Madres difíciles
¿Cómo es posible que una mamá le diga a su hijo que en su casa va a aburrirse? ¿Qué necesidad hay de forzarlos a aprender a nadar cuando todavía son tan pequeños?
Al lado de la piscina a la que voy a nadar hay otra piscina, mucho más chica y de poca profundidad, donde se les enseña a nadar a niños muy pequeños. Hace algún tiempo, mientras dejaba mis cosas en el vestuario, escuché el diálogo entre una madre y su hijito. El niño tendría dos años, no más. Tenía la carita redondeada y esa expresión dulce e inocente de algunos niños que hace que uno los quiera abrazar y proteger aunque no los conozca. La madre estaba sentada en un banco mientras lo desvestía y le ponía la malla. El chiquito, de pie frente a ella, frunció los labios. Parecían un pimpollo.

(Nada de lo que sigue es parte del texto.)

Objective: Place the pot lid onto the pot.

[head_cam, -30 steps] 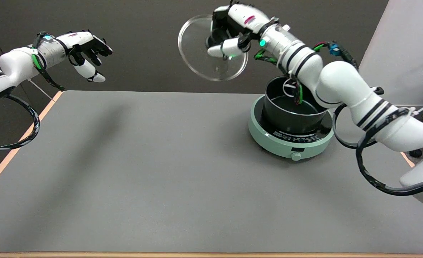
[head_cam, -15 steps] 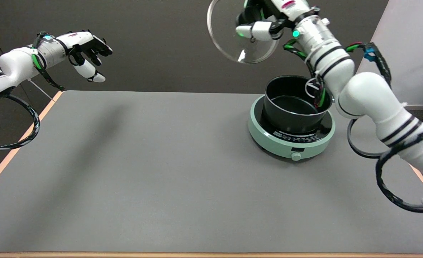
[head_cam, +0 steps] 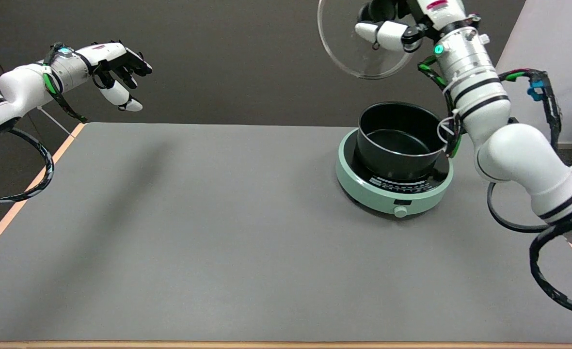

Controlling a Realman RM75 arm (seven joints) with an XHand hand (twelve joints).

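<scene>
A clear glass pot lid [head_cam: 349,51] hangs tilted in the air at the top of the head view, partly cut off by the frame's upper edge. My right hand [head_cam: 392,22] grips it by its knob, fingers wrapped around the middle of the lid. Below and slightly right of the lid stands the black pot [head_cam: 396,140], open and upright. The pot sits on a pale green induction cooker [head_cam: 363,186] at the table's far right. The lid is well above the pot's rim and apart from it.
The grey table [head_cam: 194,232] stretches left and forward of the cooker. The idle left hand [head_cam: 119,68] hangs in the air at the upper left. A pale wall panel [head_cam: 552,48] stands behind my right arm, with black cables looping beside the arm.
My right hand has carried the lid to the right and upward, from left of the pot to nearly above it. The pot, cooker and left hand have not moved.
</scene>
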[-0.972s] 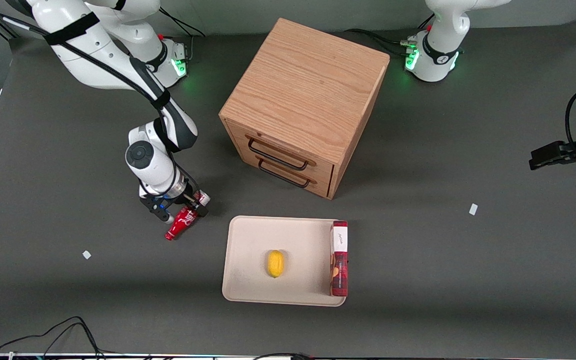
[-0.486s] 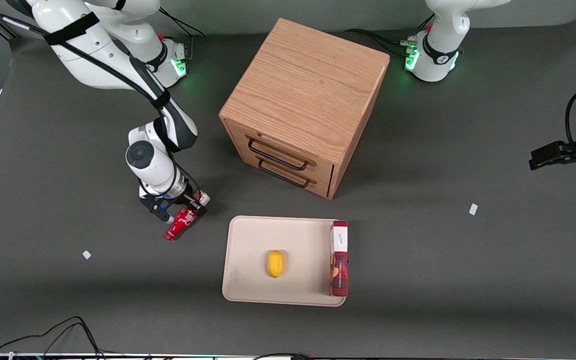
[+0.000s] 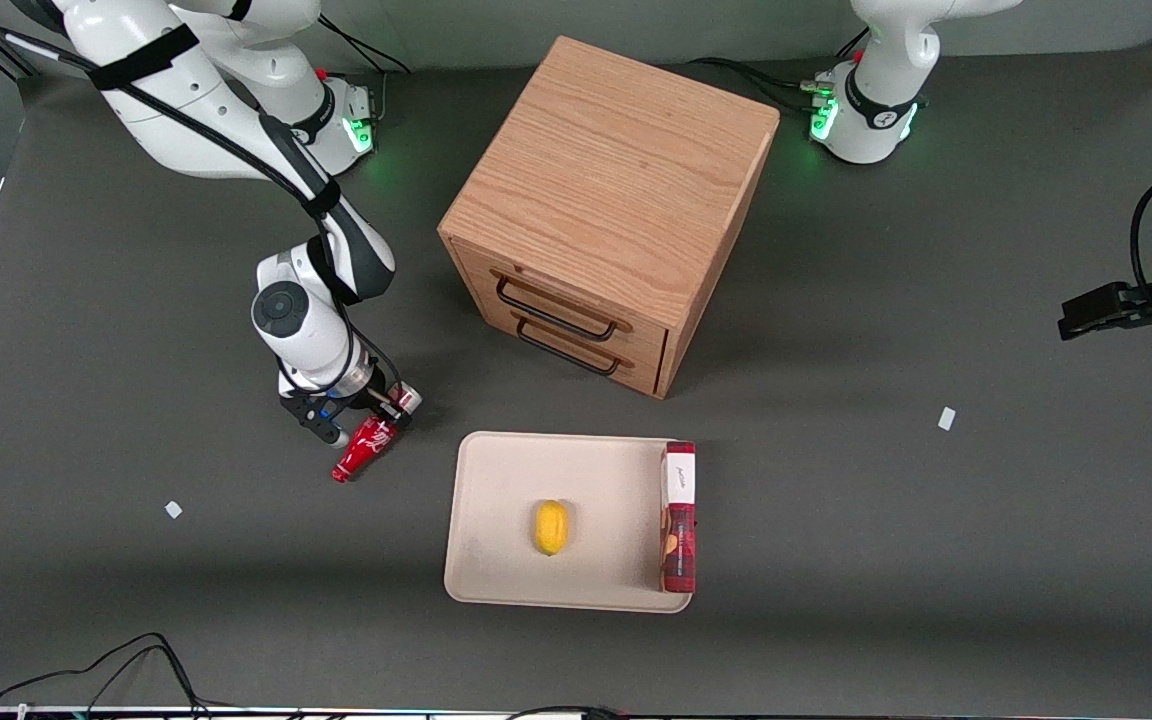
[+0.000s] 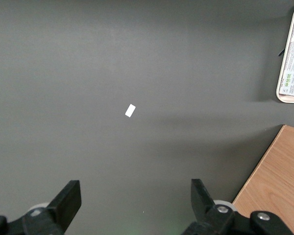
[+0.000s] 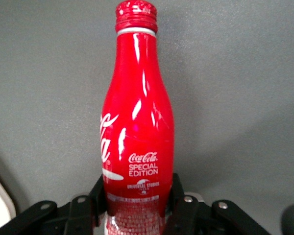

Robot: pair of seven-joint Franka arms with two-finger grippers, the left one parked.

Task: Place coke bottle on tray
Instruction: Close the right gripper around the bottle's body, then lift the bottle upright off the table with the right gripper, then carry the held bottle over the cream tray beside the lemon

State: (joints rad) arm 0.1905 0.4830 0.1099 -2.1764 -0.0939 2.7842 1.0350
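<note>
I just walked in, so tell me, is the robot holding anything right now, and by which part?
Yes: the gripper, off the tray, is shut on the coke bottle, its jaws clamping the lower body near the silver base.

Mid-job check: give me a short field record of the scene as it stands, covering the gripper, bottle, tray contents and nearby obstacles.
gripper: the gripper is low over the table, beside the tray, toward the working arm's end; shut on the bottle's lower body
coke bottle: the coke bottle lies off the tray, cap end nearer the front camera
tray: the tray is in front of the cabinet
on tray: a yellow fruit near the middle, a snack box along one edge
obstacle: wooden drawer cabinet, drawers closed
</note>
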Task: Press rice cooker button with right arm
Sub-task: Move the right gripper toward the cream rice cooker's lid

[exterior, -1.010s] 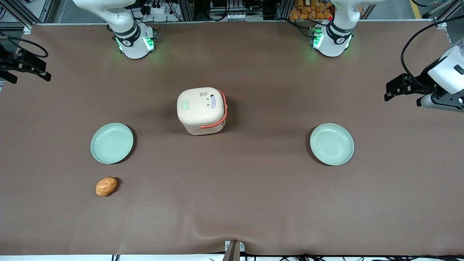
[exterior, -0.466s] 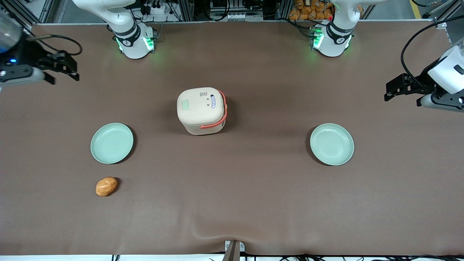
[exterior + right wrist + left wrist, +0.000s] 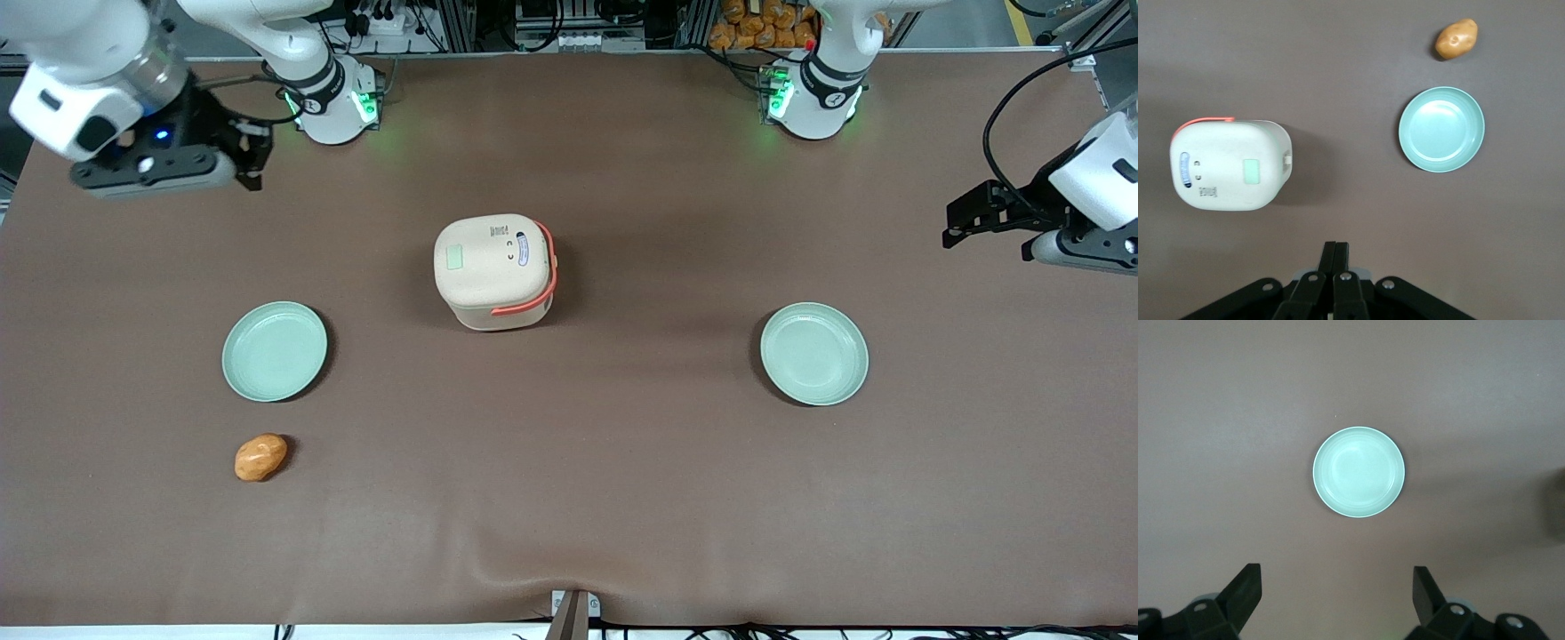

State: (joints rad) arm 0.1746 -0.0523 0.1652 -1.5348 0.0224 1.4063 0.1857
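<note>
I was only at the approach step, my black gripper (image 3: 1336, 250) with fingers pinched together hanging high and well away from the cream rounded-cube rice cooker (image 3: 494, 271) mid-table, so next I'd needed to swing over its lid and descend.

The rice cooker (image 3: 494, 267) is set on the table (image 3: 622, 498) at the centre of the front view, and one plate (image 3: 274, 351) is placed toward the working arm's end while the other plate (image 3: 813, 354) is placed toward the parked arm's end, both slightly nearer the camera than the cooker and well apart from it. A potato (image 3: 260, 457) is laid near the first plate, lower in the frame. The gripper (image 3: 256, 163) is held above the table in the upper part of the frame, at the working arm's end, well apart from the cooker.
</note>
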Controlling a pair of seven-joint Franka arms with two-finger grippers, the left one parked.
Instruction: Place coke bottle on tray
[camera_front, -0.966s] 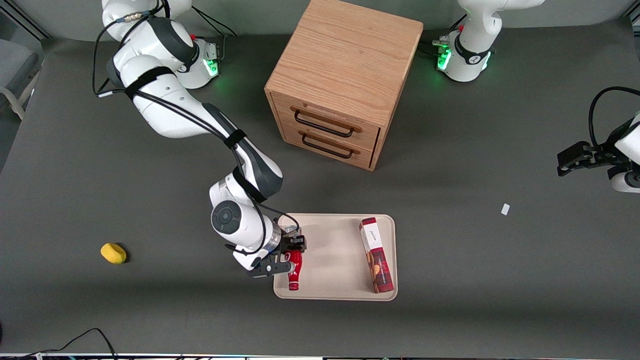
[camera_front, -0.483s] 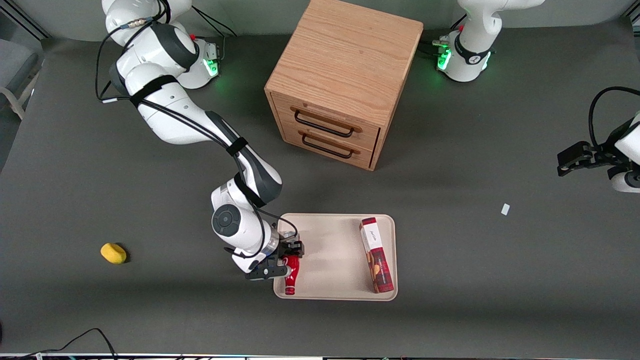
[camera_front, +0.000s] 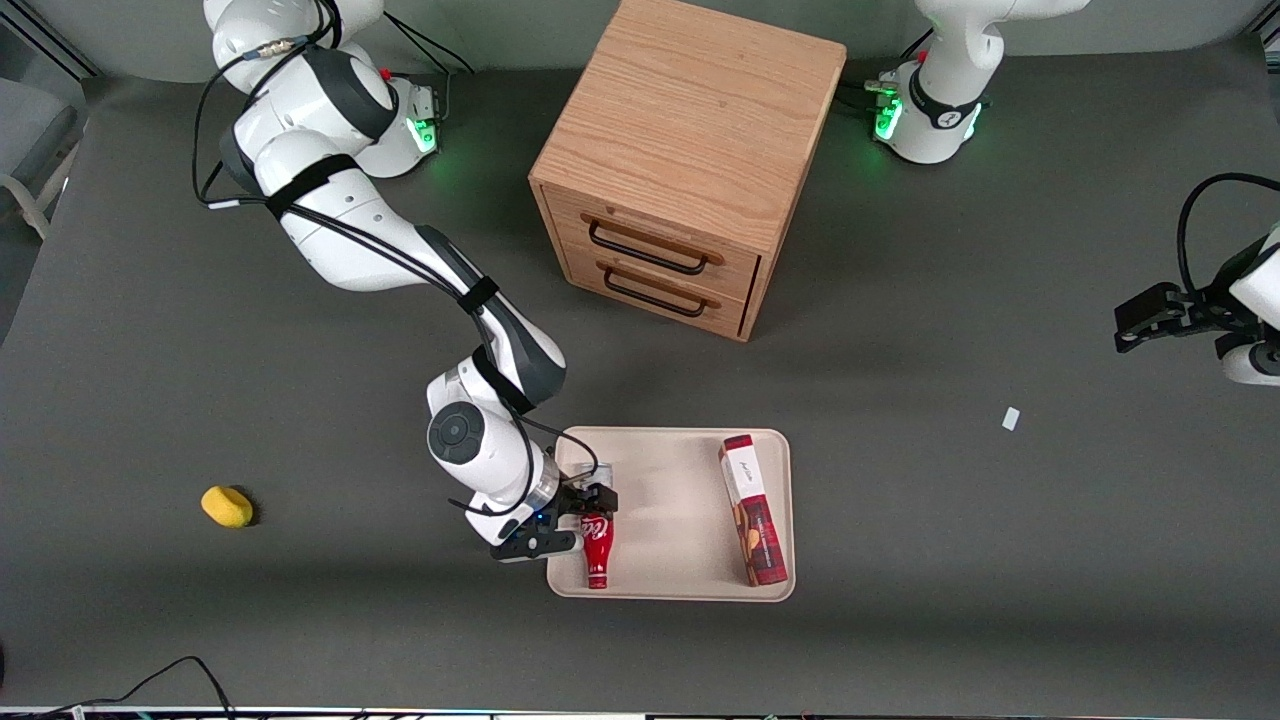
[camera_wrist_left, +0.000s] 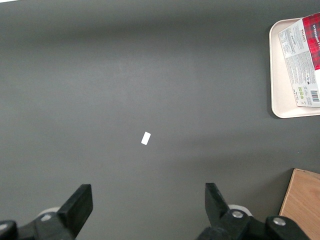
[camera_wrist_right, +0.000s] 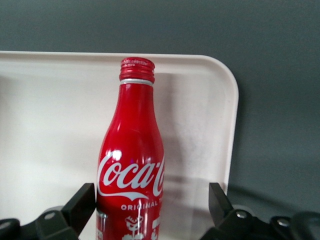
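Beige tray (camera_front: 680, 500) bears coke bottle (camera_front: 597, 552), base hidden between spread claw (camera_front: 590, 515).

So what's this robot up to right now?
The right arm's gripper sits over one end of the tray, its fingers open on either side of a coke bottle lying on the tray. A red-and-white box lies at the tray's other end. The bottle looks just released.

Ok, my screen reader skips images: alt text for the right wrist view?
A red coke bottle lies on a beige tray, cap pointing away from the camera. The open gripper straddles its base, jaws apart on either side.
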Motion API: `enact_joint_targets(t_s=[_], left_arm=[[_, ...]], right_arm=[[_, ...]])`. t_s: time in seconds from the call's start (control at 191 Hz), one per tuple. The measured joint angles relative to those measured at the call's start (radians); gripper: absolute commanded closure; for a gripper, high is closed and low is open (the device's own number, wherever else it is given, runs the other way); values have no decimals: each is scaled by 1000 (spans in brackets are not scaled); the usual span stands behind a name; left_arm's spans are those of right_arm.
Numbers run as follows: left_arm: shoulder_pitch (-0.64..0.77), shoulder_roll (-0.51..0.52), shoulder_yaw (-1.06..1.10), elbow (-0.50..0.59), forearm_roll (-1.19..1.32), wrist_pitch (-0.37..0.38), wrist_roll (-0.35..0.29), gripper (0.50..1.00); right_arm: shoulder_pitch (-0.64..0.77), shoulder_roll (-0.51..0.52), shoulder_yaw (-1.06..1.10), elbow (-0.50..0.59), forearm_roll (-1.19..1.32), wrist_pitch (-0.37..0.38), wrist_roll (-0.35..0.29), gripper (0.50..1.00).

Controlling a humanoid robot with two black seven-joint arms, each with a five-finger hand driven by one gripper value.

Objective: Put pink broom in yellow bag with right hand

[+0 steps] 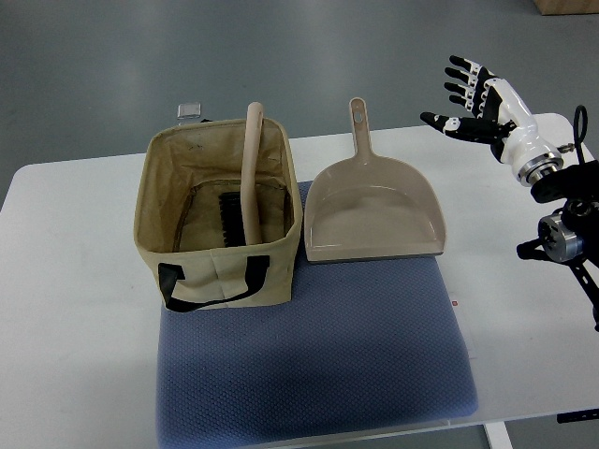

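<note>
The pink broom (250, 173) stands inside the yellow fabric bag (221, 271), its handle leaning up past the bag's far rim and its dark bristles down on the bag's floor. The bag sits on the left part of a blue mat. My right hand (465, 95) is raised above the table's far right corner, well away from the bag, its fingers spread and holding nothing. The left arm does not show.
A pink dustpan (374, 210) lies right of the bag, handle pointing away from me. A blue mat (318, 365) covers the middle of the white table (65, 281). A small grey object (189, 110) lies on the floor behind the bag.
</note>
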Motion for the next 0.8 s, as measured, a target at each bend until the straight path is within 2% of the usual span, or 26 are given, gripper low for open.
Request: enact_joint_targets(t_s=[0.105, 0.173, 0.33, 0.796], left_arm=[[1, 0, 0, 0, 0, 0, 0, 500], [0, 0, 0, 0, 0, 0, 0, 500], [0, 0, 0, 0, 0, 0, 0, 500], [0, 0, 0, 0, 0, 0, 0, 500]], right_arm=[[-39, 75, 96, 0, 3, 59, 0, 609], [-61, 120, 148, 1, 5, 104, -1, 570], [-104, 203, 222, 1, 6, 192, -2, 568], [-170, 266, 232, -17, 4, 192, 13, 568]])
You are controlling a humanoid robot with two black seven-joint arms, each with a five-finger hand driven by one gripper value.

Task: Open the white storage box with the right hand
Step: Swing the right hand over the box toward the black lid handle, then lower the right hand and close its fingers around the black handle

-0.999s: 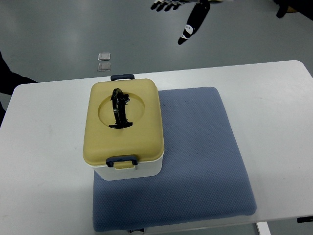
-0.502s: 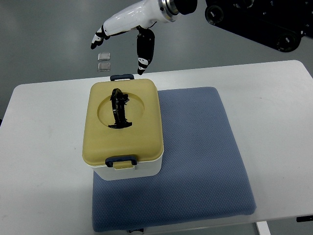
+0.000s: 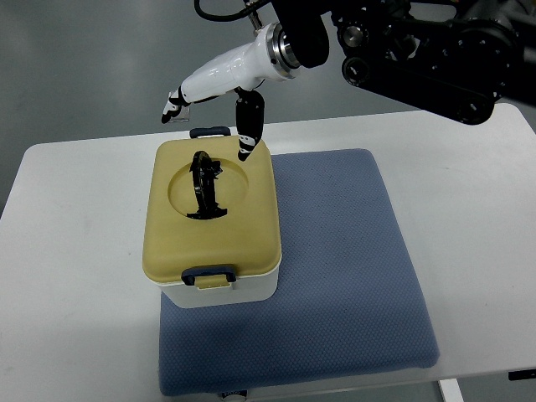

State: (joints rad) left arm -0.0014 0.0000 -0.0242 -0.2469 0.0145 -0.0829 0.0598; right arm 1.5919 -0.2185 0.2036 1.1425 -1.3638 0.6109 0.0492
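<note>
The white storage box (image 3: 219, 289) sits closed near the left edge of a blue padded mat (image 3: 335, 268), its left side hanging slightly over onto the white table (image 3: 75, 251). Only the lower body of the box shows white, visible along its front and right side; the top is covered by a mustard-yellow lid (image 3: 213, 209) with rounded corners. In the middle of the lid is a shallow round recess, and in it stands a black folding handle (image 3: 203, 186), raised on edge and running roughly front to back. A dark blue latch (image 3: 208, 275) clips over the lid's near edge, with a yellow tab just below it; a second dark blue latch (image 3: 209, 131) shows at the far edge. Both appear to be fastened down.

The right hand (image 3: 219, 92) comes in from the upper right on a black, heavily jointed arm (image 3: 419, 46), with a white palm shell and black-tipped fingers (image 3: 172, 107). The fingers are spread apart and grip nothing: the long ones stretch out to the left beyond the box's far edge, while the thumb (image 3: 248, 130) points down over the lid's far right corner, its tip near or at the surface; whether it touches cannot be told.
</note>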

–No quiero ir a la piscina –dijo, en un murmullo apenas audible.
–Hace un rato me dijiste que sí querías –dijo la madre, y le puso un gorro de natación sobre la cabeza.
El chiquito arrugó la frente.
–No quiero –repitió, en un hilo de voz.
–Si no vas –dijo la madre–, tenemos que volver a casa y, en casa, nos vamos a aburrir mucho. ¿Tienes ganas de aburrirte?
El niño no contestó, pero de los ojos le cayeron dos lágrimas.
Yo ya me había cambiado. No había ninguna razón para que me quedara más tiempo en el vestuario, así que abrí la puerta que conecta con el área de la piscina y me zambullí en el agua.
Hace años que nado y me encantaría poder decir que, mientras lo hago, no pienso en nada. Pero sería una mentira. Mi cerebro sigue pensando siempre, a pesar de mí. Con el tiempo, he aprendido que no tengo control sobre mis pensamientos. Se piensan solos. Lo mejor que puedo hacer es no prestarles demasiada importancia. Esa mañana, sin embargo, estaban desatados. No cesaban de distraerme. ¿Cómo es posible que una madre le diga a su hijo que en su casa va a aburrirse? ¿Acaso los niños de dos años pueden aburrirse? ¿Qué necesidad hay de forzarlos a aprender a nadar cuando todavía son tan pequeños? Recordé al mío, cuando era niño, hablando solo, jugando con piedritas o con los dedos de sus pies, haciéndome una pregunta tras otra.
Ya había hecho unos cuatro largos cuando, de pronto, los vi allí, al lado de la piscina chica. El niño con su boquita fruncida como un pimpollo, una remera y crocs de plástico. Se aferraba a la mano de su madre mientras el profesor de natación, desde el agua, lo alentaba a entrar.
–No quiero –dijo el niño, casi en un susurro.
Le temblaba la voz.
El profesor –un hombre joven, alto, musculoso– agarró una ranita de plástico.
–¡Mirá! –le dijo al niño, mientras apretaba la panza de la rana.
La rana escupió un chorro de agua que formó un arco hasta llegar a la piscina. El niño se rió: inocente, espontáneo, sorprendido.
El profesor volvió a apretar la panza de la rana que escupió un chorro aún más largo que el anterior. El niño, sin soltarse de su madre, rió de nuevo.
La tercera vez que el profesor hizo escupir a la rana, el chiquito extendió la mano, para tocar el chorro que caía como un arco iris a la piscina. Inmediatamente, sin aviso, el profesor lo tomó por las axilas y, con crocs y remera puestos, lo metió en el agua. El niño gritó. Miraba a su madre, desde la piscina, con los ojitos llenos de lágrimas. Ella, que le había soltado la mano en el mismo instante en que el profesor lo tomó de los brazos, se dio media vuelta. Caminando con firmeza, se metió en el vestuario y se perdió de vista. Recién entonces, el niño, que hasta ese momento había intentado hacerse oír suavemente, empezó a llorar sin consuelo.
No pude dejar de pensar en él mientras nadaba. ¿Qué vida le esperaba? ¿Qué confianza podría tener en su madre y en los demás adultos? ¿Cuánta bondad sentiría que el mundo guardaba para él? ¿Qué idea habría empezado a hacerse de la vida aquí en la Tierra? ¿Llegaría a ser un adulto sano y más o menos feliz?
Han pasado unos cuantos meses y aún lo recuerdo. Todavía me dan ganas de llevármelo a casa y cobijarlo.